The notebook can contain multiple functions tagged as node, each of them will be exported into the resulting Python file

  • Save your Jupyter notebook to notebooks/my_notebook.ipynb

  • Run kedro jupyter convert notebooks/my_notebook.ipynb from the terminal to create a Python file src/<package_name>/nodes/my_notebook.py containing some_action function definition

Tip

You can also convert all your notebooks at once by calling kedro jupyter convert --all.

  • The some_action function can now be used in your Kedro pipelines

IPython extension

Kedro also has an IPython extension (kedro.extras.extensions.ipython) that allows you to start an ipython shell directly and then initialize context, catalog, and session variables. This can be used as a replacement for <your_project>.ipython/profile_default/startup/00-kedro-init.py.

When you start an ipython shell in a project root then you only need to load the extension to get the variables.

cd <your-project-root>
ipython

In [1]: %load_ext kedro.extras.extensions.ipython

When you start an ipython shell outside a project root and load the extension the variables won’t be loaded. Run %reload_kedro <path_to_project_root> to get the variables, or %init_kedro <path_to_project_root> to set the project path for subsequent calls and then call simply %reload_kedro after that without having to specify the path.

In [1]: %load_ext kedro.extras.extensions.ipython
In [2]: %reload_kedro <path_to_project_root>

or

In [1]: %load_ext kedro.extras.extensions.ipython
In [2]: %init_kedro <path_to_project_root>
In [3]: %reload_kedro

Note

Note that if you want to pass an argument to reload_kedro line magic function, you should call it like a normal Python function (e.g reload_kedro(path, env=env, extra_params=extra_params) rather than using %reload_kedro in a notebook cell (e.g. %reload_kedro(path, extra_params=extra_params) wouldn’t work). You might have to call %automagic False beforehand to make this work.

To configure the extension to be loaded automatically every time when you open an IPython shell, do the following:

  • Run ipython profile create to create the config file ~/.ipython/profile_default/ipython_config.py if it doesn’t exist

  • Edit ~/.ipython/profile_default/ipython_config.py:

    • uncomment the extensions

    • add Kedro extension to the list as follows: c.InteractiveShellApp.extensions = ["kedro.extras.extensions.ipython"]

IPython loader

The script tools/ipython/ipython_loader.py helps to locate IPython startup directory and run all Python scripts in it when working with Jupyter notebooks and IPython sessions. It should work identically not just within a Kedro project, but also with any project that contains IPython startup scripts.

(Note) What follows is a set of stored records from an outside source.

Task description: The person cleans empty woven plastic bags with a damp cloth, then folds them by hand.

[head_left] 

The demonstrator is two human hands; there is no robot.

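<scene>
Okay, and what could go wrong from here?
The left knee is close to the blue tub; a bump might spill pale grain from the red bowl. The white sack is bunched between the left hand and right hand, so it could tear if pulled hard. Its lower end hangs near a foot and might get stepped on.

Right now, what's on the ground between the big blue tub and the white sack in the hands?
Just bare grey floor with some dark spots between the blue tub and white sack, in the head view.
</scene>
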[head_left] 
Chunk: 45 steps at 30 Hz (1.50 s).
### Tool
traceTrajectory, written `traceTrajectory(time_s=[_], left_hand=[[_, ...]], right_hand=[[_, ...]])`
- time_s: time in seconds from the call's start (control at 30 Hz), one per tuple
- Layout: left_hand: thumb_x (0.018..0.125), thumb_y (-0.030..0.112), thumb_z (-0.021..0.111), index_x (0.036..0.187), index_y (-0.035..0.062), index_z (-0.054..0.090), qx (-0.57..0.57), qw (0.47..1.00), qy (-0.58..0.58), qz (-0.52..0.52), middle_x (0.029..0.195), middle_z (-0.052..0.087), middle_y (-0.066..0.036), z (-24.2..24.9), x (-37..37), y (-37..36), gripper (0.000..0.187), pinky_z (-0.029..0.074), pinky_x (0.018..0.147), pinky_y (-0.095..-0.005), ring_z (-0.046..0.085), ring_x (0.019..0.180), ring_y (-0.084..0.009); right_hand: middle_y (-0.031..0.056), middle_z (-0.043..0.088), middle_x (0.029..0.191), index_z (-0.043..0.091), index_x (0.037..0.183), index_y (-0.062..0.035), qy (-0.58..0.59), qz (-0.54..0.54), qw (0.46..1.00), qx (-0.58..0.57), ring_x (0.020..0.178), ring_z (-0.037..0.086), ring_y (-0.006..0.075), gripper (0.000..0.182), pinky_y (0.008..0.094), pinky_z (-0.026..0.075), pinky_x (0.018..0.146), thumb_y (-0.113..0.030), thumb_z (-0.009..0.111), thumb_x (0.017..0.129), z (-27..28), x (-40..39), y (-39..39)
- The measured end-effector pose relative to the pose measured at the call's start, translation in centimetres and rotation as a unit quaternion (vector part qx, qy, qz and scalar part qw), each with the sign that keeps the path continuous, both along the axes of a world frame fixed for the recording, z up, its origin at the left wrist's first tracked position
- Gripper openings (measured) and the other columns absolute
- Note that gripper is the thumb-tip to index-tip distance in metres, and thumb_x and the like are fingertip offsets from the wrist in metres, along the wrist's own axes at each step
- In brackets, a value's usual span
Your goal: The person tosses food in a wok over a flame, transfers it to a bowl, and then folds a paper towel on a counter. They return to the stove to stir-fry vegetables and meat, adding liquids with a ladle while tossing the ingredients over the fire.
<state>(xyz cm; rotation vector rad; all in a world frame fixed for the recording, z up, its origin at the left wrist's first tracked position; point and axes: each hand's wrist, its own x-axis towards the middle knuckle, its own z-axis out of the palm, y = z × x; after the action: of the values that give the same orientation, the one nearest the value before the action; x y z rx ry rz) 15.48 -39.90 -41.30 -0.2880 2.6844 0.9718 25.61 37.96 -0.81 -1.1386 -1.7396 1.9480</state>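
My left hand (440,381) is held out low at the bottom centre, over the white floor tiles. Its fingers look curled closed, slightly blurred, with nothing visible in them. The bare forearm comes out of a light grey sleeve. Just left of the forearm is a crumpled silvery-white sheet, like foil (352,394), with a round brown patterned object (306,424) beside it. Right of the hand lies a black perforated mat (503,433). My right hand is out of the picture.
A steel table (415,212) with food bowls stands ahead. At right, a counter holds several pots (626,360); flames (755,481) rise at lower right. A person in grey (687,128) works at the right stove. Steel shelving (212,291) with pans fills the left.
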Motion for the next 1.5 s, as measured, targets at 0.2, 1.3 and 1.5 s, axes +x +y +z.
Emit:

The script automatically locates the .ipython/profile_default/startup directory by starting from the current working directory and going up the directory tree. If the directory is found, all Python scripts in it are executed.

Note

This script will only run startup scripts from the first encountered .ipython/profile_default/startup directory. All consecutive .ipython directories higher up in the directory tree will be disregarded.

Installation

To install this script simply download it into your default IPython config directory:

mkdir -p ~/.ipython/profile_default/startup
wget -O ~/.ipython/profile_default/startup/ipython_loader.py https://raw.githubusercontent.com/kedro-org/kedro/main/tools/ipython/ipython_loader.py

Prerequisites

For this script to work, the following conditions must be met:

  • Your project must contain the .ipython/profile_default/startup folder in its root directory.

  • The Jupyter notebook should be saved inside the project root directory or within any nested subfolder of the project directory.

  • An IPython interactive session should be started with the working directory pointing to the project root directory or any nested subdirectory.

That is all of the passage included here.